12. J’ai tant rêvé de toi qu’il n’est plus temps sans doute que je m’éveille.
13. Je dors debout, le corps exposé à toutes les apparences de la vie
14. et de l’amour et toi, la seule qui compte aujourd’hui pour moi,
15. je pourrais moins toucher ton front et tes lèvres que les premières lèvres
16. et le premier front venu.
17. J’ai tant rêvé de toi, tant marché, parlé, couché avec ton fantôme
18. qu’il ne me reste plus peut-être, et pourtant,
19. qu’à être fantôme parmi les fantômes et plus ombre cent fois
20. que l’ombre qui se promène et se promènera allègrement
21. sur le cadran solaire de ta vie.
J’ai choisi ce poème pour sa première ligne, « J’ai tant rêvé de toi que tu perds ta réalité », qui exprime mon problème avec une vue fantaisiste des femmes. Desnos lamente cette situation de déréalisation, et il faut dire que ce problème n’est pas unique aux romances. La manque de la présence de quelqu’un, après la mort ou simplement les distances ou le temps trop loin, brouille leur corporéité.
Ce qui est intéressant ici, c’est que l’orateur du poème souhaite bouiller sa corporéité aussi. Il voit comment aimer quelqu’un irréel érode son propre sens de soi. Je note aussi le lien entre la simultanéité du temps dans La prose du transsibérien par Cendrars et celle-ci : « je pourrais moins toucher ton front et tes lèvres que les premières lèvres / et le premier front venu » (15-16). Dans ma relation j’expérience ce collage du passé sur le présent, comme les mémoires des premiers rendez-vous superposé sur ceux de notre présent. Il y a une peur, peut-être, d’une perte future dans cette oppression sur le passé.
Black-Label
par Léon-Gontran Damas (Cayenne, Guyane 1912-1978)

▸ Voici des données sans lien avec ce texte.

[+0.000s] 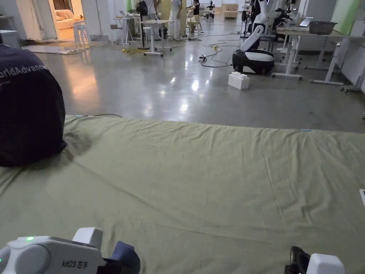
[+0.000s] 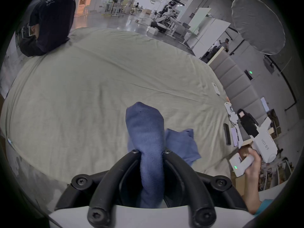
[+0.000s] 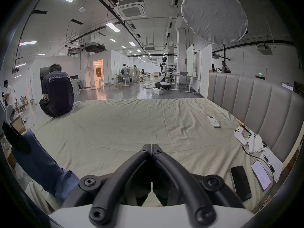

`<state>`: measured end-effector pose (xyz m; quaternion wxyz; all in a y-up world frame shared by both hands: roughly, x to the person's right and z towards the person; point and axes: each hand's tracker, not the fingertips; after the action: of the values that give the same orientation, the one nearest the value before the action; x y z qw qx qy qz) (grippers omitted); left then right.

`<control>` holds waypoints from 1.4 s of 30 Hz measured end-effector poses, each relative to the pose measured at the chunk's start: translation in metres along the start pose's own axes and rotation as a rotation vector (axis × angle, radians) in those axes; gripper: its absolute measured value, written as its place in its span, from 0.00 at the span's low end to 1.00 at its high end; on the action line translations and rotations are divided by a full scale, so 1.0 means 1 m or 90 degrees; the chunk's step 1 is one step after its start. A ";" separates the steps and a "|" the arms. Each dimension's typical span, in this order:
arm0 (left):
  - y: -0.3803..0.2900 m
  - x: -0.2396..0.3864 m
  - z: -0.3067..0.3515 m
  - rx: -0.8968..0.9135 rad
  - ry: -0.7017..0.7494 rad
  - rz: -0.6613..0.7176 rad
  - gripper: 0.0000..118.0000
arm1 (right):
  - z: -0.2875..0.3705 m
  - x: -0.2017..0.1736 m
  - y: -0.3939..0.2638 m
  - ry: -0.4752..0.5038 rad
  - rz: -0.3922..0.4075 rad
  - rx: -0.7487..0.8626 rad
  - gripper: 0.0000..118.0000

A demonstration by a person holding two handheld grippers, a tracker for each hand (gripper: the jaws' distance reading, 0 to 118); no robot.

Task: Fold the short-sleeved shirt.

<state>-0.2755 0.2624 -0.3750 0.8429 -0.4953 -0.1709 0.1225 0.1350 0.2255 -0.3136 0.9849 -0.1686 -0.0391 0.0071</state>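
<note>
Nearest, the left gripper [image 2: 151, 152] has its jaws clamped on a bunched fold of the blue shirt [image 2: 146, 132], which stands up between them and spills to one side over the near edge of the bed [image 2: 82, 91]. Holding it bunched like this looks like carrying, to bring the shirt onto the sheet for spreading; no folding seems done yet. The right gripper [image 3: 151, 146] has its jaws pressed together on nothing, seemingly kept free to take a second corner. Beside it along the headboard [image 3: 263, 103] lie phones [image 3: 241, 182] and a remote [image 3: 213, 121], out of the working area. At the far corner a person [image 3: 57, 91] sits facing away.
</note>
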 end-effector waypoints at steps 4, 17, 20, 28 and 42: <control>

1. KETTY s’envola par la lucarne
2. belle blonde et nue
3. Et L’AUTRE
4. À son jeu toute
…
5. Toute à son jeu
6. mais d’une voix qui n’était plus sienne
7. mais belle et bien celle
8. de Sicy-Chabine
9. en Ketty retrouvée
10. YDÉ m’a dit
11. YDÉ m’a dit
12. À l’abri du paravent
13. j’ai suivi la manœuvre
14. mais je m’appelle ELYDÉ
15. j’entends que tu m’accompagnes aux bains …
Damas écrit aussi des femmes irréelles, qui vivent dans son imagination et sa mémoire sans corps physiques. Les voix substituables (6-9) de Ketty, Sicy-Chabine, et ELYDÉ font allusion à la Sainte Trinité, mais le choix d’utiliser les femmes en place de Dieu, le Fils, et le Saint-Esprit (représenté par ELYDÉ, j’imagine) semble iconoclaste. Je n’ai pas une éducation assez religieuse pour comprendre ce qu’il dit avec cette référence. Mais, dans le livre Black-Label sa foi dans un dieu Catholique et colonialiste semble perdue. La blanche Ketty correspond bien avec ce dieu idéalisé mais indigne de confiance. L’amour en général pour l’orateur est toujours incorporel, insubstantiel, probablement à cause des brutalités que le racisme et son histoire laide ont infligé sur les corps noirs. Toutes les corps, noirs et blancs, peuvent semble dangereux après cette histoire violente qui se superpose vraiment au présent et se passe en même temps.